WORK INSTRUCTION ▸ With the material below, print exactly the lines between the line holding "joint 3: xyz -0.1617" and the line holding "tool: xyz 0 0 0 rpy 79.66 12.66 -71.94", inclusive. Add nothing else.

PROVIDED DATA ▸
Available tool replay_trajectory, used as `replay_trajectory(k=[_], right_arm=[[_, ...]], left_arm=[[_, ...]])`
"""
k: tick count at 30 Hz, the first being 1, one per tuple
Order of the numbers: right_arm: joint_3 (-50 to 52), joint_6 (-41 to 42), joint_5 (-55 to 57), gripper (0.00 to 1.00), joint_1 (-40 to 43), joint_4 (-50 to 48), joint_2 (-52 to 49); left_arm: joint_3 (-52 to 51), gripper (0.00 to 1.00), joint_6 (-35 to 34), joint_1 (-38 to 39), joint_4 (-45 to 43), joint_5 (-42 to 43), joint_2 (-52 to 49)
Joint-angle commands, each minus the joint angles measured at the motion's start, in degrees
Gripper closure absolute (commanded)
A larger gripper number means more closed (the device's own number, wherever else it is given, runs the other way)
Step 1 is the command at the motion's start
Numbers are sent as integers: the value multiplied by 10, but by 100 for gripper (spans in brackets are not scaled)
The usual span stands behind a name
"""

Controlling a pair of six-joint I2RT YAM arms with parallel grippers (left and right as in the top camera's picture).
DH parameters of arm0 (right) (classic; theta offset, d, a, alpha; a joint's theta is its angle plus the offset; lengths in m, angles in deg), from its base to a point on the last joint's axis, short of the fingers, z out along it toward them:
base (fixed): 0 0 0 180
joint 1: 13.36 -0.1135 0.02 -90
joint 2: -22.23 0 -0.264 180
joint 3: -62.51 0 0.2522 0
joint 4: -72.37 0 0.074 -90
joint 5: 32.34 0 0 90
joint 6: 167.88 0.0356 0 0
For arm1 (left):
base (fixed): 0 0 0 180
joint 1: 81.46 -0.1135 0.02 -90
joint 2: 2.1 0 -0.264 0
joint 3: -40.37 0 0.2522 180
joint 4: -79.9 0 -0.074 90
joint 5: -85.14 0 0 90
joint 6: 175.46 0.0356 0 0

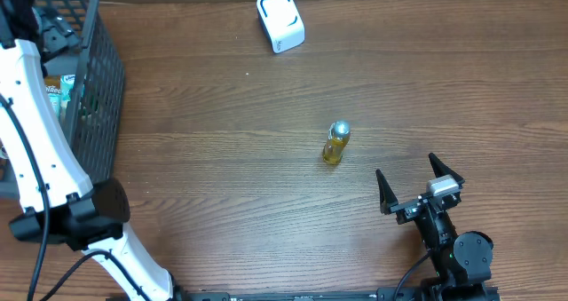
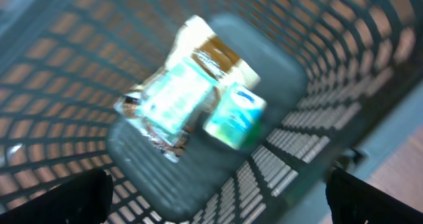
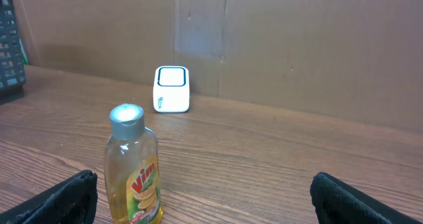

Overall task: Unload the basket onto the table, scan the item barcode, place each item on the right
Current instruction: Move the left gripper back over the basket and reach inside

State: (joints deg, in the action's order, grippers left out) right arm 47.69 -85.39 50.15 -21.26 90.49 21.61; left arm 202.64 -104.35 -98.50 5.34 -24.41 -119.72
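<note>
— At mid-worktop: item located?
— Confirmed. Found standing upright on the bare worktop: small soap bottle with yellow contents, a silver cap and "Vim" on the label. Touched by neither hand.

— Toward the far edge?
— Recorded one white scanner, dark-edged window on its face, well apart from the soap bottle. Seen beyond the bottle and slightly to its right from the right wrist.

— Right hand?
— Logged right hand low at the near right of the worktop, jaws spread wide, holding nothing. Pointed toward the soap bottle but stopped short of it, with clear wood between. Shown in the wrist view as two dark fingers at the bottom corners, with the bottle left of centre and further off.

— Left hand?
— Positioned over the dark mesh basket at the left edge, looking down inside. Left hand likewise spread wide and empty. Wrist view blurred. Made out on the basket floor: pale crinkled packet and green-and-white carton, lying against each other. Print on both unreadable.
</note>
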Motion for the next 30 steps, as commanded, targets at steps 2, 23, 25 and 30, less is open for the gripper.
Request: replay_trajectory(k=[2, 23, 25, 30], right_arm=[[6, -1, -1, 0, 2, -2, 4], [6, 0, -1, 0, 2, -2, 4], [6, -1, -1, 0, 2, -2, 4], [6, 0, -1, 0, 2, -2, 4]], left_arm=[[7, 0, 91, -7, 0, 73, -31], [7, 0, 141, -104, -27, 178, -155], [7, 0, 159, -110, -25, 200, -169], [7, 0, 200, -111, -17, 241, -203]])
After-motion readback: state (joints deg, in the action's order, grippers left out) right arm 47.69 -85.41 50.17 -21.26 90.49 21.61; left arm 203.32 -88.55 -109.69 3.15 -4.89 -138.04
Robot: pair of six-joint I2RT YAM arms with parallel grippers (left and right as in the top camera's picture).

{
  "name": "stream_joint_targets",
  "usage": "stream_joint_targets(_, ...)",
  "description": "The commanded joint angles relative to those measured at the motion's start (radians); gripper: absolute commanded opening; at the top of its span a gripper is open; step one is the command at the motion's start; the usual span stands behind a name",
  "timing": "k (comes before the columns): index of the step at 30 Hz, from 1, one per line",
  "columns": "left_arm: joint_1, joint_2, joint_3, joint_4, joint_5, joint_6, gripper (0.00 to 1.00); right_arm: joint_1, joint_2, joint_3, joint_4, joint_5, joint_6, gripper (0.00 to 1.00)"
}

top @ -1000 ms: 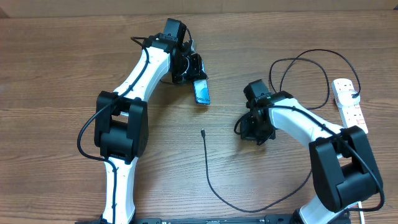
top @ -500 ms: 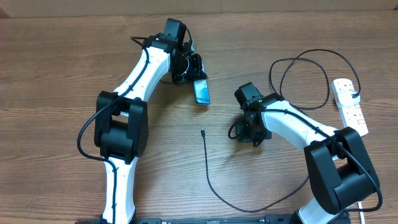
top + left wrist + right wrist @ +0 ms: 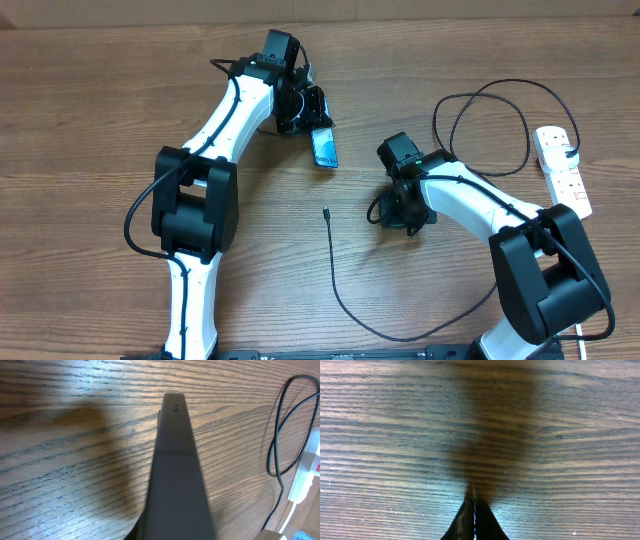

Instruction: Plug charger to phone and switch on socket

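1. Wood-grain tabletop (image 3: 90,90) lies bare around the middle. The plug tip (image 3: 326,211) of the charger (image 3: 337,285) is laid there, pointing toward 12 o'clock.
2. The phone (image 3: 325,150) is found at 12 o'clock of that tip, clamped between the closed jaws of the left gripper (image 3: 318,128). It is seen edge-on as a grey slab (image 3: 174,470) in the left wrist view. Its free end is turned toward 6 o'clock, which is judged to be a way of presenting it to the tip.
3. The right gripper (image 3: 384,213) is placed at 3 o'clock of the tip, near it but apart. Its jaws are closed on nothing, the fingertips (image 3: 470,515) pressed together over bare grain. They would have to be parted before the tip could be taken.
4. The power strip (image 3: 562,172) is set at the table's 3 o'clock edge, with a black plug (image 3: 572,152) seated in it and the cable's loops at its 10 o'clock. It is well apart from both grippers, so switching it on is judged not yet begun.
5. Open wood is left between tip and phone for a straight approach. The cable is swept in a long arc through 6 o'clock, close to the near edge, and is lost from view near the right arm, where snagging may be risked.
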State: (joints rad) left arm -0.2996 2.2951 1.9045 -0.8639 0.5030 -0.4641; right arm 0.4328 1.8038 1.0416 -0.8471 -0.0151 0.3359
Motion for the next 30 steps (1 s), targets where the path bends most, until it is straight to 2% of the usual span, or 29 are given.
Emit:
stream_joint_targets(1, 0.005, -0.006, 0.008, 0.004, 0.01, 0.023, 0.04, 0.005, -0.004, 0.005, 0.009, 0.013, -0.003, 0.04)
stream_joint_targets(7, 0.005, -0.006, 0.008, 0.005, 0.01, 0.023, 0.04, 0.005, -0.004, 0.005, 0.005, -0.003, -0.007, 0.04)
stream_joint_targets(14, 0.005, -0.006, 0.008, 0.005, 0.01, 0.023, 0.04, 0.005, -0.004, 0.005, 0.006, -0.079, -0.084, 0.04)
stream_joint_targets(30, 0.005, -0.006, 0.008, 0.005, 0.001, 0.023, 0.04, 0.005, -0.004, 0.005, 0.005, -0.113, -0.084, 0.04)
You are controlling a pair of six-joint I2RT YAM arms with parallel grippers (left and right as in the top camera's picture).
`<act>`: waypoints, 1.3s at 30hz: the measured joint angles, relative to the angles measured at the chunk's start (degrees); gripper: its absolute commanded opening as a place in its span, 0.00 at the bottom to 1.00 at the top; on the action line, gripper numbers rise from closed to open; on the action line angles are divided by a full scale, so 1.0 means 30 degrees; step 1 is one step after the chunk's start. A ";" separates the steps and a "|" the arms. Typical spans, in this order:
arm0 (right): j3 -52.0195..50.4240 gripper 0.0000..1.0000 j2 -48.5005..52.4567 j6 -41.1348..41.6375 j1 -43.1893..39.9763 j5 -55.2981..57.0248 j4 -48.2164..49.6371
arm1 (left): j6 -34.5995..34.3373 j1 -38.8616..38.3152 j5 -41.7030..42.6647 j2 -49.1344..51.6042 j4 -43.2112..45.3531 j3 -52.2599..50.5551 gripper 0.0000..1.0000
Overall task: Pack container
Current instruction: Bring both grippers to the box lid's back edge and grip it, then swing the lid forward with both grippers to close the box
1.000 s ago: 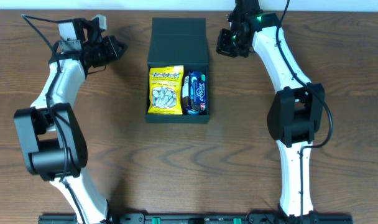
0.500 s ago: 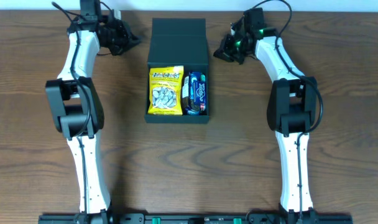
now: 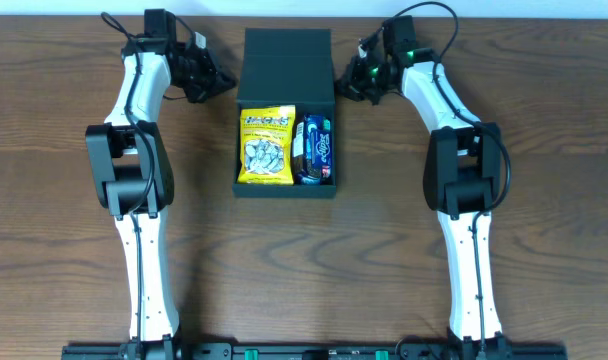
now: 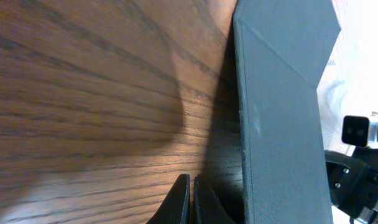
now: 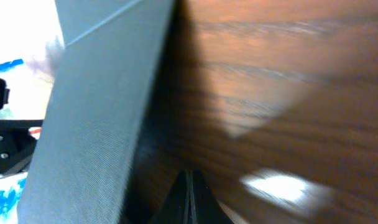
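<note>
In wrist cams, L pincer, R pincer closed by container; overhead alone shows yellow packet inside.

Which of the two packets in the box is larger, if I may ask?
The yellow packet; the blue packet beside it is clearly narrower.

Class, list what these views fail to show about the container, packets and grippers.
Lettering on yellow packet, blue packet: overhead, too small.
Contents of the container: wrist views, hidden behind its lid.
Whether left gripper or right gripper touches lid: overhead, too small, dark.
</note>
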 measured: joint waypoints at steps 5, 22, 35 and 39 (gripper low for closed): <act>0.0000 0.02 0.0197 0.0087 0.0255 -0.0809 0.1384 | 0.0102 -0.0313 0.0015 0.0015 0.0007 0.0000 0.06; 0.0007 0.02 0.0299 -0.2018 -0.0066 -0.5136 0.3810 | 0.1494 0.0182 0.3446 0.0036 0.1515 0.0095 0.06; 0.0015 0.01 -0.3672 -0.7563 -0.0240 -0.4240 -0.1603 | 0.6003 0.0525 0.6186 -0.1727 -0.1413 0.1698 0.06; 0.0109 0.02 -0.5829 -1.0003 0.0066 -0.3191 -0.4299 | 0.8502 0.0364 0.5916 -0.3883 -0.3978 0.1792 0.06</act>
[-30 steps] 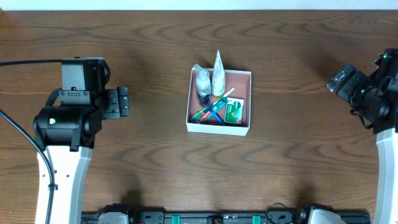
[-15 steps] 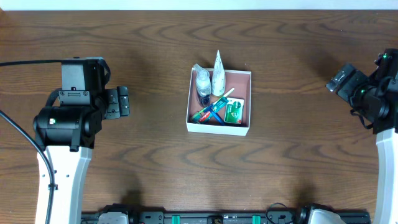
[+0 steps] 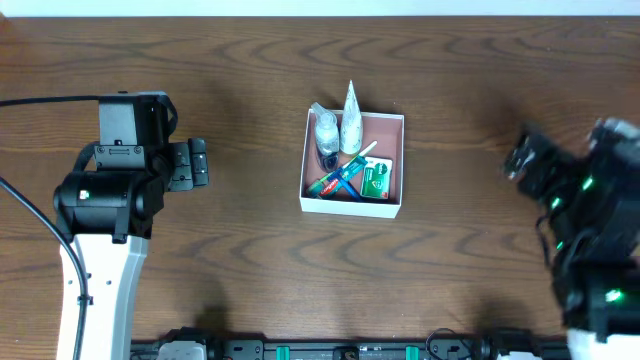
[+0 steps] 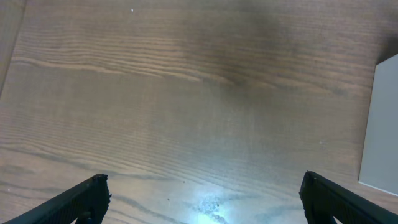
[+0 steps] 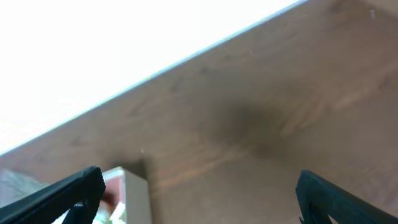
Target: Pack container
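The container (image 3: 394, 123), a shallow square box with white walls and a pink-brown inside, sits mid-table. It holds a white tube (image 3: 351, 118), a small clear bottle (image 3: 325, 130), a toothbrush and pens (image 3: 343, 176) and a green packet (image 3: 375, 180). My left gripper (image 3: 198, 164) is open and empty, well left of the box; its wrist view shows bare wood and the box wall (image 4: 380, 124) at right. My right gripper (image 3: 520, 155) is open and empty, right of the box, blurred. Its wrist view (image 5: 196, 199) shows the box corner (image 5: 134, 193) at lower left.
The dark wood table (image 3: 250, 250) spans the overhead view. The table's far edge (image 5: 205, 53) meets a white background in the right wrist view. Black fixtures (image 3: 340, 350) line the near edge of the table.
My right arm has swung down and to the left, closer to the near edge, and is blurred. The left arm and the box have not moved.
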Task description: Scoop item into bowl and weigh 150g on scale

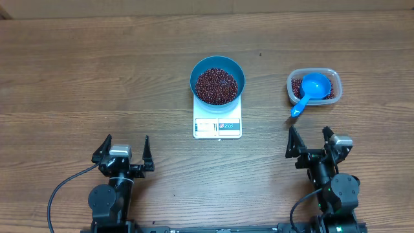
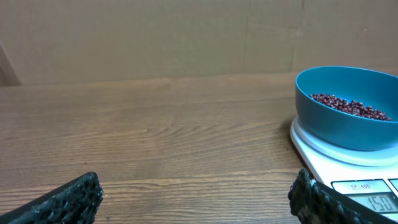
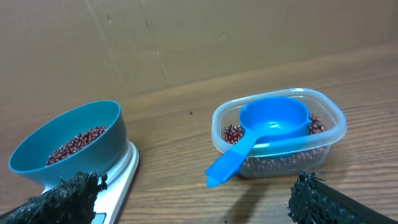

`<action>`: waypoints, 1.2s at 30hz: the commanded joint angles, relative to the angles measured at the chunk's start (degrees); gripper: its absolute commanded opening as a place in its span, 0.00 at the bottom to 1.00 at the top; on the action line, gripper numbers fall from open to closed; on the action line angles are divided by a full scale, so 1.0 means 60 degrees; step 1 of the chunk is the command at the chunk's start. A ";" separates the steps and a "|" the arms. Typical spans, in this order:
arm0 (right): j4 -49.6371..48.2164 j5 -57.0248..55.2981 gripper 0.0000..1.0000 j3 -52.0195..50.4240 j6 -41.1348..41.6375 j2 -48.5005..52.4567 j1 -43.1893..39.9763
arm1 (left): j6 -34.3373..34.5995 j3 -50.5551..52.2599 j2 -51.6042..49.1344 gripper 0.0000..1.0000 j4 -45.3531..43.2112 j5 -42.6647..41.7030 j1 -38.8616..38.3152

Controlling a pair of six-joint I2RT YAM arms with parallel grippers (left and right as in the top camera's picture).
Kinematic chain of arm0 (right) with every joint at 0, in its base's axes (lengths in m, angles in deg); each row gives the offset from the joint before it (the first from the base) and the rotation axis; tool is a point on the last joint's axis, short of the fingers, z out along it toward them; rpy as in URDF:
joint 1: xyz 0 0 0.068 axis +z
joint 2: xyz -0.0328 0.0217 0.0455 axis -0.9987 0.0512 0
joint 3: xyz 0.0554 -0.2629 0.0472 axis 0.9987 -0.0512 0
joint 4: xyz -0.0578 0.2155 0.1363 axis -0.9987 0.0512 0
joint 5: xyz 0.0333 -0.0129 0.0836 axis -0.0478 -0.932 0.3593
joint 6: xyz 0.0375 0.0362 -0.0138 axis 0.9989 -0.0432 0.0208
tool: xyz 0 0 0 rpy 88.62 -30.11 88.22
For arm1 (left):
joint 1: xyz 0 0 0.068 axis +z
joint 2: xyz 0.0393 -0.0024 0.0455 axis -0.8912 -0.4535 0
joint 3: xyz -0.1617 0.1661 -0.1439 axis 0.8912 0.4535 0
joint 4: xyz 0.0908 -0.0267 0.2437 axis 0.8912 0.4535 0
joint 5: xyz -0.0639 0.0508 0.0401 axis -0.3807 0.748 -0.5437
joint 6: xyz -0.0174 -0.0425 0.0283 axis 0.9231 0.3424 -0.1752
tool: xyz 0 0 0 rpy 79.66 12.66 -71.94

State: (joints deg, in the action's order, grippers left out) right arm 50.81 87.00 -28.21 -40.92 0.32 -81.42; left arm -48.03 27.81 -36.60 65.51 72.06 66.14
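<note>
Beans [image 1: 217, 85] lie in the blue bowl [image 1: 217, 60], which sits on the white scale [image 1: 217, 126] at mid-table. Nearest, the left gripper [image 1: 127, 139] and right gripper [image 1: 309, 131] are spread wide and empty. The scale's display is too small to read from overhead and is cut off in the left wrist view. Farther right, a blue scoop [image 1: 315, 84] hides most of the contents of a clear tub [image 1: 331, 76].

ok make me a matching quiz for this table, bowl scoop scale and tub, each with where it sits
Things:
1. bowl
2. scoop
3. scale
4. tub

Places:
A. lying in the tub, handle out over the rim
B. directly under the bowl
C. off to the right of the scale, not touching it
D. on top of the scale

Pairs: 1-D, 2-A, 3-B, 4-C
</note>
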 commanded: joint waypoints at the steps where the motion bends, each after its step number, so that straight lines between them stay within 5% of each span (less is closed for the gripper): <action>1: 0.0707 0.0062 1.00 -0.0095 -0.0317 -0.1067 -0.0044 | -0.0153 0.0033 0.0098 1.00 0.0029 0.0062 0.0055; 13: 0.0678 0.0255 1.00 -0.0095 -0.1745 -0.1749 -0.0098 | -0.0153 0.0033 0.0098 0.99 0.0029 0.0062 0.0055; 36: 0.0670 0.0273 1.00 -0.0095 -0.1759 -0.1741 -0.0095 | -0.0153 0.0033 0.0098 0.99 0.0029 0.0062 0.0055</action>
State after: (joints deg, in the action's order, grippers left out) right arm 55.11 88.34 -28.21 -50.56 -9.60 -81.52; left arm -48.03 27.81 -36.60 65.51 72.19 66.14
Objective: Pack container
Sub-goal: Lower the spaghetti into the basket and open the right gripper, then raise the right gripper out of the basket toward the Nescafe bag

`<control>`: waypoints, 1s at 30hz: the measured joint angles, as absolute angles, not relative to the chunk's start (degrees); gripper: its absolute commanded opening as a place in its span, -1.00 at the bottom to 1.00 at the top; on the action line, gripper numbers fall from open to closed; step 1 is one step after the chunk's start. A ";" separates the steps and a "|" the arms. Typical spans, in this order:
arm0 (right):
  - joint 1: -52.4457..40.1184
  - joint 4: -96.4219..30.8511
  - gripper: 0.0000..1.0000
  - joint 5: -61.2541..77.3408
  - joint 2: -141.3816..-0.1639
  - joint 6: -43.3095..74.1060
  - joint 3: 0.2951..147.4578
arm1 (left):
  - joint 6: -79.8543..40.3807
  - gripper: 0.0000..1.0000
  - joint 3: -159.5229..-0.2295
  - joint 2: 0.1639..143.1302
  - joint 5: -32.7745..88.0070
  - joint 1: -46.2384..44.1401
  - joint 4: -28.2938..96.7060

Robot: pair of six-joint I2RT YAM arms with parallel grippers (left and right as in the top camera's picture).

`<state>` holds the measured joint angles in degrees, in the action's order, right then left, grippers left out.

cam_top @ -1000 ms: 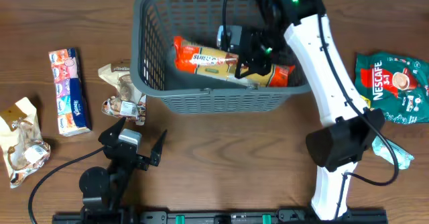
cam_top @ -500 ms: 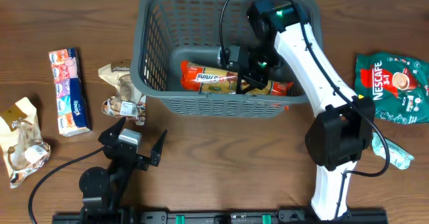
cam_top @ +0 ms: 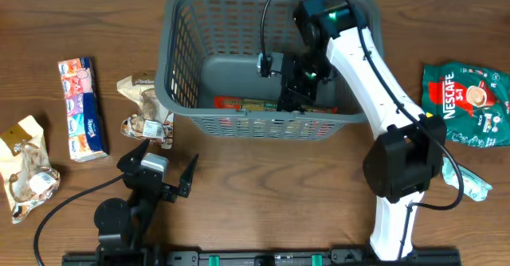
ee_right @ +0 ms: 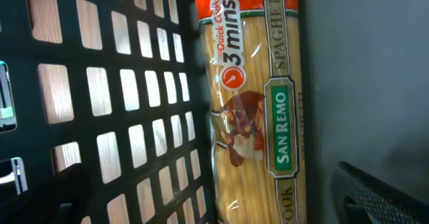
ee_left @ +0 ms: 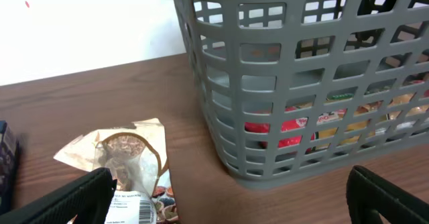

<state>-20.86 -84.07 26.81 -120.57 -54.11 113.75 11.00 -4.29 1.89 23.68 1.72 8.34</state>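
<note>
The container point(cam_top: 182, 51) sits at the far middle of the counter point(cam_top: 263, 194), long axis running left to right. My right pincer point(cam_top: 292, 89) hangs inside it, so my way out is straight up past the rim. That pincer is spread wide and grips nothing: my wrist view shows the spaghetti point(ee_right: 258, 103) flat on the base, tight along the near wall and parallel to that long axis. My left pincer point(cam_top: 163, 162) is also spread and empty (low at the near side), with the snack packet point(cam_top: 145, 107) just ahead of it, beside the container's left near corner; I judge my left arm the nearer for that one. Half a second ago the spaghetti was up in my grip, showing above the near wall; now it lies down behind the slats
</note>
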 measured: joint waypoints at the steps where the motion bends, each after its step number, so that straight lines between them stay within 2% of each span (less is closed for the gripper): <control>1: -20.86 -83.59 0.99 26.92 -120.57 -53.71 113.75 | 11.00 0.97 -4.29 1.89 23.68 1.72 8.34; 8: -20.86 -81.69 0.99 27.16 -120.57 -49.69 115.96 | 11.00 0.97 -4.29 1.89 23.68 1.72 8.32; 13: -20.86 -81.58 0.99 26.09 -120.60 -43.81 127.90 | 11.00 0.97 -4.29 1.89 23.68 1.72 8.34; 23: -18.72 -85.62 0.98 11.44 -120.33 -19.46 160.09 | 11.00 0.97 -4.29 1.89 23.68 1.72 8.34; 30: -7.20 -96.66 0.98 2.39 -118.93 -1.98 170.80 | 11.00 0.97 -4.29 1.89 23.68 1.72 8.34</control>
<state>-7.20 -96.66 2.39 -118.93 -1.98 170.80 11.00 -4.29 1.89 23.68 1.72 8.34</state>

WRITTEN SOLUTION ▸
joint 3: xyz -0.1617 0.1661 -0.1439 axis 0.8912 0.4535 0
joint 4: xyz 0.0908 -0.0267 0.2437 axis 0.8912 0.4535 0
joint 5: xyz -0.0639 0.0508 0.0401 axis -0.3807 0.748 -0.5437
joint 6: xyz -0.0174 -0.0425 0.0283 axis 0.9231 0.3424 -0.1752
tool: xyz 0 0 0 rpy 79.66 12.66 -71.94

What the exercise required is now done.